Math processing, language processing, logic & reasoning, and long-term memory skills are part of advanced thinking. Short-term memory, processing speed, and attention skills are part of automated processing.
The following illustration represents how information enters our brain, goes through automated processing, uses higher thoughts, and produces results (decision making).
Here are the cognitive skills you applied:
1) Automatic Processing
- Attention: This skill helps you to maintain your focus on your work. For example, when you want to buy a book, you focus on buying a book (even if you are disturbed by a call or text messages).
- Processing Speed: This skill helps to manage the information processing speed according to the requirements. For example, the website has no time limit, so you can spend as much time as you need reading the information on the site.

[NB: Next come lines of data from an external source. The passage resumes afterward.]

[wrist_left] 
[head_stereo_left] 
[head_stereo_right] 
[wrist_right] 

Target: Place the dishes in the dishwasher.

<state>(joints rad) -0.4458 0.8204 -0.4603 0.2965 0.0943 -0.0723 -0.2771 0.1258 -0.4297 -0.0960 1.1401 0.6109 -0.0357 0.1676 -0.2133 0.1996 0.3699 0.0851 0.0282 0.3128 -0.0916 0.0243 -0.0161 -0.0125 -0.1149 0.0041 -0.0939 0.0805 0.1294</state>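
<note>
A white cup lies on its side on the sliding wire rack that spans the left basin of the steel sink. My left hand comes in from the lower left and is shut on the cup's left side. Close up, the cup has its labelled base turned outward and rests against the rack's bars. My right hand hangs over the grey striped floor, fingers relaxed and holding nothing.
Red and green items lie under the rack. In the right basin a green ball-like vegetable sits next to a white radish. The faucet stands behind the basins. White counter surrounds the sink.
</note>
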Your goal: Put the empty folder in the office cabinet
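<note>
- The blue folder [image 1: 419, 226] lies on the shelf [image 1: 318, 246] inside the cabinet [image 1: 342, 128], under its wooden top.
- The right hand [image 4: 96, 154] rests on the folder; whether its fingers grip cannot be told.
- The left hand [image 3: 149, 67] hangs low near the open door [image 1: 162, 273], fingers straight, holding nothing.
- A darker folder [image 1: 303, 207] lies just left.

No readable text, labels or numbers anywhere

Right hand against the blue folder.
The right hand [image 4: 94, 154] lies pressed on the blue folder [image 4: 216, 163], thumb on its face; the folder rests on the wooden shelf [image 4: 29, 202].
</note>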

- Short-term memory: This website is relatively short, so you don’t have to remember the first contents of the page when you get to the bottom of the page.
2) Higher Thinking
- Logic & Reasoning: In this case, you logically choose a product (such as a book) and select it based on some specific reasons.
- Language Processing: In this process, you read different words and letters written on the book’s pages and press the button to buy it.
- Math Processing: In this process, your brain reads the mathematical number that represents the book cost. After calculation, you made a decision to buy it according to your budget.
- After reading the book price, you make a decision to buy it and press the “Buy Now” button.
What are the examples of the cognitive disability?
The most common examples of cognitive disability are given below:
- Attention deficit
- Loss of memory
- Loss of intelligence
What is cognitive disability?
The mental disorders and conditions is known as cognitive disability.
What are the Causes of Cognitive Disabilities?
In many cases, the cognitive disability appears because of an unknown reason. But, the following are some common reasons for cognitive disabilities:
- Premature birth.
- the low weight of the child at birth time.
- Hypoxia in childbirth and other complications that occur during pregnancy.
What is the differenc between Cognitive disability and Intellectual disability?
Cognitive disability is a learning disorder. People with such problems may have difficulties in understanding, identifying, choosing, and perceiving. There may be a problem or disorder in processing the short-term memory or the printed text. This can be a matter of numbers or some form of imagination. In general, there are things that hinder students’ progress.
Intellectual disability is a particular cognitive impairment that can lead to low IQ scores and significant issues in adapting students to new environments, such as living and working environments. This disability is more difficult to understand and apply the newly gained information. A person (like Mary) with an intellectual disability was formerly referred to as ” ”mentally challenged” or ”mentally retarded’‘.